-- Opening Marker --
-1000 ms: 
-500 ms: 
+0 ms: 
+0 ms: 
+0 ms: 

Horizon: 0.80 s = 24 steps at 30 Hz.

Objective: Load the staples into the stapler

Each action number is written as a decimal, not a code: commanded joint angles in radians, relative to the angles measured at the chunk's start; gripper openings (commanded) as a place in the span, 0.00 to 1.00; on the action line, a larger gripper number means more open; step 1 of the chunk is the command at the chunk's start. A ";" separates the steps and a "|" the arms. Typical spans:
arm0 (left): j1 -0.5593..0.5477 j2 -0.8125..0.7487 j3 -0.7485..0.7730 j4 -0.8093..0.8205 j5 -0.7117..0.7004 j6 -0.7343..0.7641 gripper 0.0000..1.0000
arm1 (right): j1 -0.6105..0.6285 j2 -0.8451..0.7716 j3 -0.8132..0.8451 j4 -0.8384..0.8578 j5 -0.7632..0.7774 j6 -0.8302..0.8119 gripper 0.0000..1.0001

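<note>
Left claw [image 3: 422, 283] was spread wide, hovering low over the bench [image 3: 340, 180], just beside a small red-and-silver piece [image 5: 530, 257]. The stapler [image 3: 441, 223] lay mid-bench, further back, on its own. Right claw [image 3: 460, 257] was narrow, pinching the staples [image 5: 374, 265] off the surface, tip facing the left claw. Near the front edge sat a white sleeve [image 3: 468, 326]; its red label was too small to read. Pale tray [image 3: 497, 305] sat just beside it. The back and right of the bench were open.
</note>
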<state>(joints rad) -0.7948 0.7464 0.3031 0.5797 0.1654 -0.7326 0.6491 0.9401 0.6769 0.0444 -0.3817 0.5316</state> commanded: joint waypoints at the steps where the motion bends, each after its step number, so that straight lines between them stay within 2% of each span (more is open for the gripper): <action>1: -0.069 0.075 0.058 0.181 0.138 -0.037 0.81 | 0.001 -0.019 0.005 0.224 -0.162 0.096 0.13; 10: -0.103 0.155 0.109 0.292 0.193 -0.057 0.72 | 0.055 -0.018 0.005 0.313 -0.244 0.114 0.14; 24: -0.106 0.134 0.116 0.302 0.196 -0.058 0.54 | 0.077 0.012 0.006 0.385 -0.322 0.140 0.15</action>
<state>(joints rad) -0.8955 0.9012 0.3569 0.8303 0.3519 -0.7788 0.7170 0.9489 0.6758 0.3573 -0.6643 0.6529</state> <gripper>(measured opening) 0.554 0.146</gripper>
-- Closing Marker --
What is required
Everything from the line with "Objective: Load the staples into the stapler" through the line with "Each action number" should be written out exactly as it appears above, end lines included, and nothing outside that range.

Answer for this exercise
Objective: Load the staples into the stapler

Each action number is written as a decimal, not a code: commanded joint angles in radians, relative to the angles measured at the chunk's start; gripper openings (commanded) as a place in the span, 0.00 to 1.00; on the action line, a larger gripper number means more open; step 1 of the chunk is the command at the chunk's start. A ";" separates the steps and a "|" the arms. Typical spans:

This answer has now been given in full.